Telomeres are highly repeated DNA sequences that stop chromosome ends from fraying. They shorten as we age, making them markers of biological aging. In this study, we employed an innovative approach to estimate leukocyte telomere length (LTL) through the utilization of the bioinformatics tool TelSeq, leveraging existing whole-genome sequencing data sourced from the Department of Veteran Affairs’ Million Veteran Program (MVP) encompassing a cohort of 102,646 diverse individuals.

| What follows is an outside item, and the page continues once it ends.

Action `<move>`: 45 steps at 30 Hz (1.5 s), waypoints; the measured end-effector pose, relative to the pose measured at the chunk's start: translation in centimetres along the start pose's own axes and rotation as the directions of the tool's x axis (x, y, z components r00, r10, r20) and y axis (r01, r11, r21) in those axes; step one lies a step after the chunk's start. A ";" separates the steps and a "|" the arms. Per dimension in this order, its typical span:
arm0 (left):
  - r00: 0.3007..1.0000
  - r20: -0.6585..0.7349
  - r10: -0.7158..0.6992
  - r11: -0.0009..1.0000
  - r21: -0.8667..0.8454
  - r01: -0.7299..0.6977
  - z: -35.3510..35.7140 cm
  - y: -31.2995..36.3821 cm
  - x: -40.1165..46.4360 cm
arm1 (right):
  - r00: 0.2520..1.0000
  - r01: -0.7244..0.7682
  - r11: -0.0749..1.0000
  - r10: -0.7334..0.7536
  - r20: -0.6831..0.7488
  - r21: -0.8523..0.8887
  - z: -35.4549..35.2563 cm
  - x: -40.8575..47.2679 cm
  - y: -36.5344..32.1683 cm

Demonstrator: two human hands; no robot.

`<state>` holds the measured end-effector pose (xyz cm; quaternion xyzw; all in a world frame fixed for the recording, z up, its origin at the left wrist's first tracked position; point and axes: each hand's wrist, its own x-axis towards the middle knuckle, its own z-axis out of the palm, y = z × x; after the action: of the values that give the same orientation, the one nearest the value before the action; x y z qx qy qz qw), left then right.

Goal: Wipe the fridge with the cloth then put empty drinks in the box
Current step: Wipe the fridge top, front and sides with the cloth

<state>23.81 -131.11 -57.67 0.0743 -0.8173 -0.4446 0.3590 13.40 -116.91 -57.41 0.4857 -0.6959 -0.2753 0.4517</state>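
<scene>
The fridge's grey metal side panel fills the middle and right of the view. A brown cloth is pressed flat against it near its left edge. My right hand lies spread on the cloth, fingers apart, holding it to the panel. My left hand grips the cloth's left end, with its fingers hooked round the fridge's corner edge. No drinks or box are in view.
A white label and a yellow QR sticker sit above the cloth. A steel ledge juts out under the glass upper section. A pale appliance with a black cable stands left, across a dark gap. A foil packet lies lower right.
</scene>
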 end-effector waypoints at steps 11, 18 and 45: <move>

Using the TelSeq-estimated LTL, we conducted parametric and non-parametric statistical analyses with demographic descriptors such as age, sex, and genetically inferred ancestry (GIA). Our results revealed a near-linear yet modest inverse correlation between age and LTL (ρ= −0.20, p < 1E-300). Specifically, each year increase in age corresponded to an 8bp LTL decrease (p < 1E-300) after adjusting for sex and GIA groups. Females had longer LTL than males, even after controlling for ancestry and age (β = 58 bp, p < 1E-300). Additionally, differences in LTL were observed among ancestry groups (Median LTL _African = 2.03kb, Median LTL _European = 2.01kb, Median LTL _{AdmixedAmerican} = 2.00kb), however, these differences were not statistically significant between the two largest groups - African and European ancestry. To validate TelSeq-estimated LTL, we utilized methylation profiles of 140 cytosine-phosphate-guanine dinucleotides (CpGs) on 28,669 individuals to derive DNA methylation-based telomere length estimator (DNAmTL). DNAmTL had a modest correlation with TelSeq-estimated LTL (ρ=0.21, p < 1E-300). Consistent with Telseq-estimated LTL, DNAmTL was inversely associated with age where each year increase corresponded to 16bp DNAmTL decrease (p < 1E-300) after adjusting for sex and GIA groups. After controlling for these parameters, males were also found to exhibit shorter DNAmTL than females (β = −98 bp, p < 1E-300), similar to observations from TelSeq-estimated LTL. Lastly, individuals of African and Admixed-American ancestry had longer DNAmTL than those of European ancestry.

These findings align with existing literature elucidating the effects of age, sex, and ancestry on telomere length variations, and also represent the first comparison of TelSeq-derived LTL with methylation-derived DNAmTL. This valuable resource is now accessible to the broader MVP community, facilitating further telomere research.